■ **About this exercise**:
Pull every line containing "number" from the entries.

═════ Given records

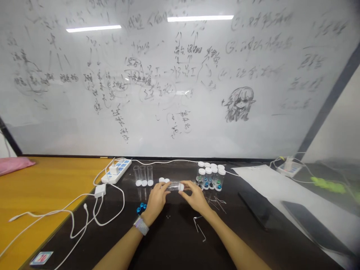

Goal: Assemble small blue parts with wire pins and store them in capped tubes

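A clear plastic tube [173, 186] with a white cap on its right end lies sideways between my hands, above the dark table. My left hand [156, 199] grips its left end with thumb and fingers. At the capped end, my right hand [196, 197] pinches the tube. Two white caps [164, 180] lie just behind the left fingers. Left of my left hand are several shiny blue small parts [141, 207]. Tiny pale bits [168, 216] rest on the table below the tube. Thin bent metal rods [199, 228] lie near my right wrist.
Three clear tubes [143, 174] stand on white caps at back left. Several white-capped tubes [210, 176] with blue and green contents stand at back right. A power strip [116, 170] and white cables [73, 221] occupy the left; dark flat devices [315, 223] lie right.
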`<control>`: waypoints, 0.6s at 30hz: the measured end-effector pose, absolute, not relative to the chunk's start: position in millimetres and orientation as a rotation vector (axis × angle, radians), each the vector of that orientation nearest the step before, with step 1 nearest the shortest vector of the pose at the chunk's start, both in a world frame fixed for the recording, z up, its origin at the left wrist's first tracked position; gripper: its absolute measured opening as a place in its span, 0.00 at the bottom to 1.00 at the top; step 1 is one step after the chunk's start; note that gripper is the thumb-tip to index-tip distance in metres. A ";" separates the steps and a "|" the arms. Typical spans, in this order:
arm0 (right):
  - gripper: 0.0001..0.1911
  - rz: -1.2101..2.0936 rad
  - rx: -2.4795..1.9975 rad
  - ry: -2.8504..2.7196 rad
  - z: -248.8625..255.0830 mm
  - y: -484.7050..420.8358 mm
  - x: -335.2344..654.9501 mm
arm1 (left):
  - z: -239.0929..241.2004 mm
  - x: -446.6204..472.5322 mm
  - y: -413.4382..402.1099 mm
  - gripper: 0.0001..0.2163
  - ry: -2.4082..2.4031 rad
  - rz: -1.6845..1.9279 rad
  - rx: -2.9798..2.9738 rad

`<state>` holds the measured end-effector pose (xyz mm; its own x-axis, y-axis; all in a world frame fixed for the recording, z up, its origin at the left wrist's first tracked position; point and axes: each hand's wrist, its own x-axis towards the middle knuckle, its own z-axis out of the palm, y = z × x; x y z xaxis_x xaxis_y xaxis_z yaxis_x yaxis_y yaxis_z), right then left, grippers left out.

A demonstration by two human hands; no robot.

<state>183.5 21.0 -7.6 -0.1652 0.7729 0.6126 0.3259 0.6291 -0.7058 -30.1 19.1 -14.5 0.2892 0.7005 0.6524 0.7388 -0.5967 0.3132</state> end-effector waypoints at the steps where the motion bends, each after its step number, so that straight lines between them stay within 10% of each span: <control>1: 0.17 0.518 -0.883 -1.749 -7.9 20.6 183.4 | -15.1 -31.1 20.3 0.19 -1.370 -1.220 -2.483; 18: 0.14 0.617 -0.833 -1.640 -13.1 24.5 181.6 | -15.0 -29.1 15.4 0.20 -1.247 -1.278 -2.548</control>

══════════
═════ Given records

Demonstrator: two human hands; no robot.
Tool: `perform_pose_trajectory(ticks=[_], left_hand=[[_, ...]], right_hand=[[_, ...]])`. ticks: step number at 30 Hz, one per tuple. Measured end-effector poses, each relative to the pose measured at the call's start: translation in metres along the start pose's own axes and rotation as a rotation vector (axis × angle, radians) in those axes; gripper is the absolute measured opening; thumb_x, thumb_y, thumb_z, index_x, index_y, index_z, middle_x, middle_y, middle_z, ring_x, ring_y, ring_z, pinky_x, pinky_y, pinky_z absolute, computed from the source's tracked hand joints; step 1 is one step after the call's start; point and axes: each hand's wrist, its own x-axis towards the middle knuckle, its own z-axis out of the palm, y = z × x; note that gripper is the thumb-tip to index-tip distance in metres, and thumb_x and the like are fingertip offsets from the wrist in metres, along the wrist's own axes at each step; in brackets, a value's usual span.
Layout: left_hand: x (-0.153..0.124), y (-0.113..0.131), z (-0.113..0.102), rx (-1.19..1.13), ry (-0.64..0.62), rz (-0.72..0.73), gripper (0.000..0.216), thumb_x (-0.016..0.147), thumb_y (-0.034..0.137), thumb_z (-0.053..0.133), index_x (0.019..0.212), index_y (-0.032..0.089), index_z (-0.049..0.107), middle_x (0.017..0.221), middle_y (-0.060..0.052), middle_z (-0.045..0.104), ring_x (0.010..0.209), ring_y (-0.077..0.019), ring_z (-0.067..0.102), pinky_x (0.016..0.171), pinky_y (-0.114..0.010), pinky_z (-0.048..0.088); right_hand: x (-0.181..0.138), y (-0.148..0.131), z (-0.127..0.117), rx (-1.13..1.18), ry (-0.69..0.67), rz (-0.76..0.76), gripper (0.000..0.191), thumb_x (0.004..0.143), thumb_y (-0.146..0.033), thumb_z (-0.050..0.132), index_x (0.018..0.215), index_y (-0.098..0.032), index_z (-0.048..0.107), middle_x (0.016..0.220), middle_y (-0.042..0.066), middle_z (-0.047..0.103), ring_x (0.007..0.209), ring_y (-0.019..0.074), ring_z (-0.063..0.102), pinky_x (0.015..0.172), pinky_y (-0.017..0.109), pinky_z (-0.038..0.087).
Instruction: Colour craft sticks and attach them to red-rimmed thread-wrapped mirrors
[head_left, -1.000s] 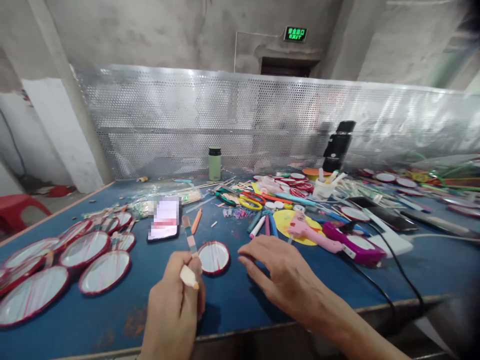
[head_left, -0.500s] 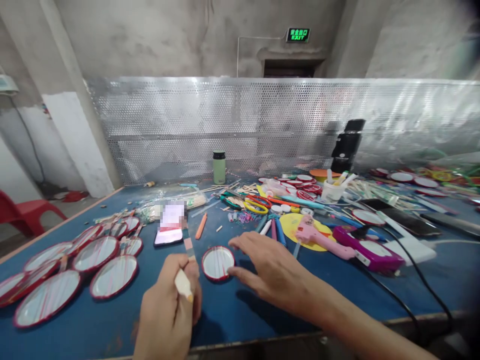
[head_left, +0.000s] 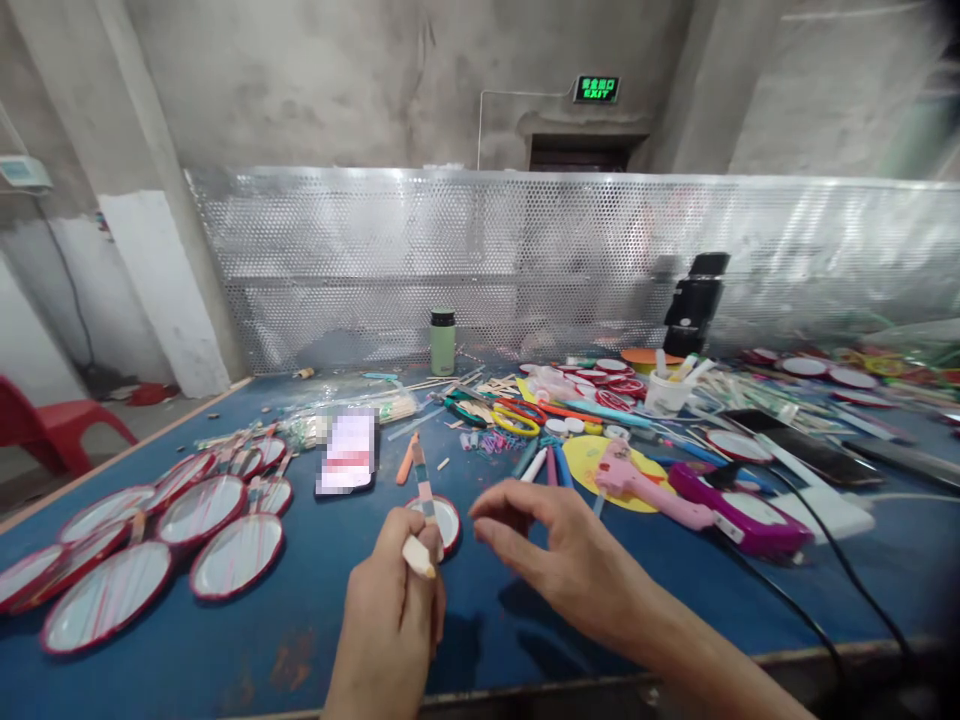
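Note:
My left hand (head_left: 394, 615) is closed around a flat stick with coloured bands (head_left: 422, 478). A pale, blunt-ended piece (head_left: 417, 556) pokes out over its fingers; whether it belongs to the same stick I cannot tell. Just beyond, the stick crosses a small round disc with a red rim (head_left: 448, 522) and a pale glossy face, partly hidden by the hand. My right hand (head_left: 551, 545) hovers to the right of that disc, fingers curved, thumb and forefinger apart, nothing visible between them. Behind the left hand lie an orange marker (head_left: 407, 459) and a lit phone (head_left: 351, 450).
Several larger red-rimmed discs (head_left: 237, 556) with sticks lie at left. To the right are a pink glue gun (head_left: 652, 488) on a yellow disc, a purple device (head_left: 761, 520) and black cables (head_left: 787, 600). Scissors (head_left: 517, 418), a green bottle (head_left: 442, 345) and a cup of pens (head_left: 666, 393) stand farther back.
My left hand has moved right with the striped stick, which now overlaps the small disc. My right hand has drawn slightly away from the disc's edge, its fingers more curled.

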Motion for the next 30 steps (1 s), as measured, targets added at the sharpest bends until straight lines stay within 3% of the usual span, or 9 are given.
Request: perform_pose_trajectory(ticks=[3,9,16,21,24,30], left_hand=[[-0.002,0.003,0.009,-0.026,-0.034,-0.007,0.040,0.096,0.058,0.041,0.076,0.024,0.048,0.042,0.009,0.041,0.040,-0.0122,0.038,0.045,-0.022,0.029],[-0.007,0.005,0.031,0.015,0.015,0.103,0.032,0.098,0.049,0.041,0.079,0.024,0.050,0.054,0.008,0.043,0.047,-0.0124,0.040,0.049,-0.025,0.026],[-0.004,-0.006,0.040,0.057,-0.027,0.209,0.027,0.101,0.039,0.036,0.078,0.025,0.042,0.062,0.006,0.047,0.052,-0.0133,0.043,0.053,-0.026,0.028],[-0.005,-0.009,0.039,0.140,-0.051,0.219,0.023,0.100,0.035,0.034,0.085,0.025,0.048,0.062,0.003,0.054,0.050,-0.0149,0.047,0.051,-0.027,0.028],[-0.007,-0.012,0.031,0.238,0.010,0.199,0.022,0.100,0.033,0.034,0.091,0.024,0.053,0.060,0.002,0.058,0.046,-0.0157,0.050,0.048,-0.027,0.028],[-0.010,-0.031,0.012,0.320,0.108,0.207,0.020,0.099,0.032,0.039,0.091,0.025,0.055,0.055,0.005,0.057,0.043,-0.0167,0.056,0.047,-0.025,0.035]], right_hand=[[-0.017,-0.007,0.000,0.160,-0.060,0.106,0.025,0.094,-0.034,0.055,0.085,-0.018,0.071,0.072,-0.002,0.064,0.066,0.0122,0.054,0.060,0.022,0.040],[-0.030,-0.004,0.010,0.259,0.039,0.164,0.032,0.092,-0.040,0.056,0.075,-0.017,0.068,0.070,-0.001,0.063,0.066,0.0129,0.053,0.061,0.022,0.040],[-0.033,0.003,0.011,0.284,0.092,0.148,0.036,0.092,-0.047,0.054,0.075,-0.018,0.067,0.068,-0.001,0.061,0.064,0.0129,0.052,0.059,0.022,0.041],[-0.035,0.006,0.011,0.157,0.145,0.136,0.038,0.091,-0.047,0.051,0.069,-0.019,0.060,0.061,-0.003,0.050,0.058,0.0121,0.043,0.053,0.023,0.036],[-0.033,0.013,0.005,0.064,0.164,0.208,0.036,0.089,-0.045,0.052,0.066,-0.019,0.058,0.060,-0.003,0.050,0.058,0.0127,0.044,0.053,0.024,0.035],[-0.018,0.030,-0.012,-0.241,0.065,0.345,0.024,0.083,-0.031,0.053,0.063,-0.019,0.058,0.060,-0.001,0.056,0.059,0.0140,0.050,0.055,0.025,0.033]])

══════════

■ **Completed exercise**:
<state>183.5 21.0 -7.6 -0.1652 0.7729 0.6126 0.3259 0.6291 -0.7058 -30.1 19.1 -14.5 0.2892 0.7005 0.6524 0.7388 -0.5967 0.3132</state> end-effector waypoints at the steps where the motion bends, each after its step number, so that straight lines between them stay within 10% of each span: <control>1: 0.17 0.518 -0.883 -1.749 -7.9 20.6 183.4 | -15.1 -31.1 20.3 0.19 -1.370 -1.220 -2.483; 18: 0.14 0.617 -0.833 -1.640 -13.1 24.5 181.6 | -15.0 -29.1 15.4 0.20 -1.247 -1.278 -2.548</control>
Tool: `perform_pose_trajectory(ticks=[_], left_hand=[[_, ...]], right_hand=[[_, ...]])`. ticks: step number at 30 Hz, one per tuple. Measured end-effector poses, each relative to the pose measured at the call's start: translation in metres along the start pose's own axes and rotation as a rotation vector (axis × angle, radians) in those axes; gripper is the absolute measured opening; thumb_x, thumb_y, thumb_z, index_x, index_y, index_z, middle_x, middle_y, middle_z, ring_x, ring_y, ring_z, pinky_x, pinky_y, pinky_z absolute, computed from the source's tracked hand joints; step 1 is one step after the call's start; point and axes: each hand's wrist, its own x-axis towards the middle knuckle, its own z-axis out of the palm, y = z × x; note that gripper is the thumb-tip to index-tip distance in metres, and thumb_x and the like are fingertip offsets from the wrist in metres, along the wrist's own axes at each step; in brackets, a value's usual span.

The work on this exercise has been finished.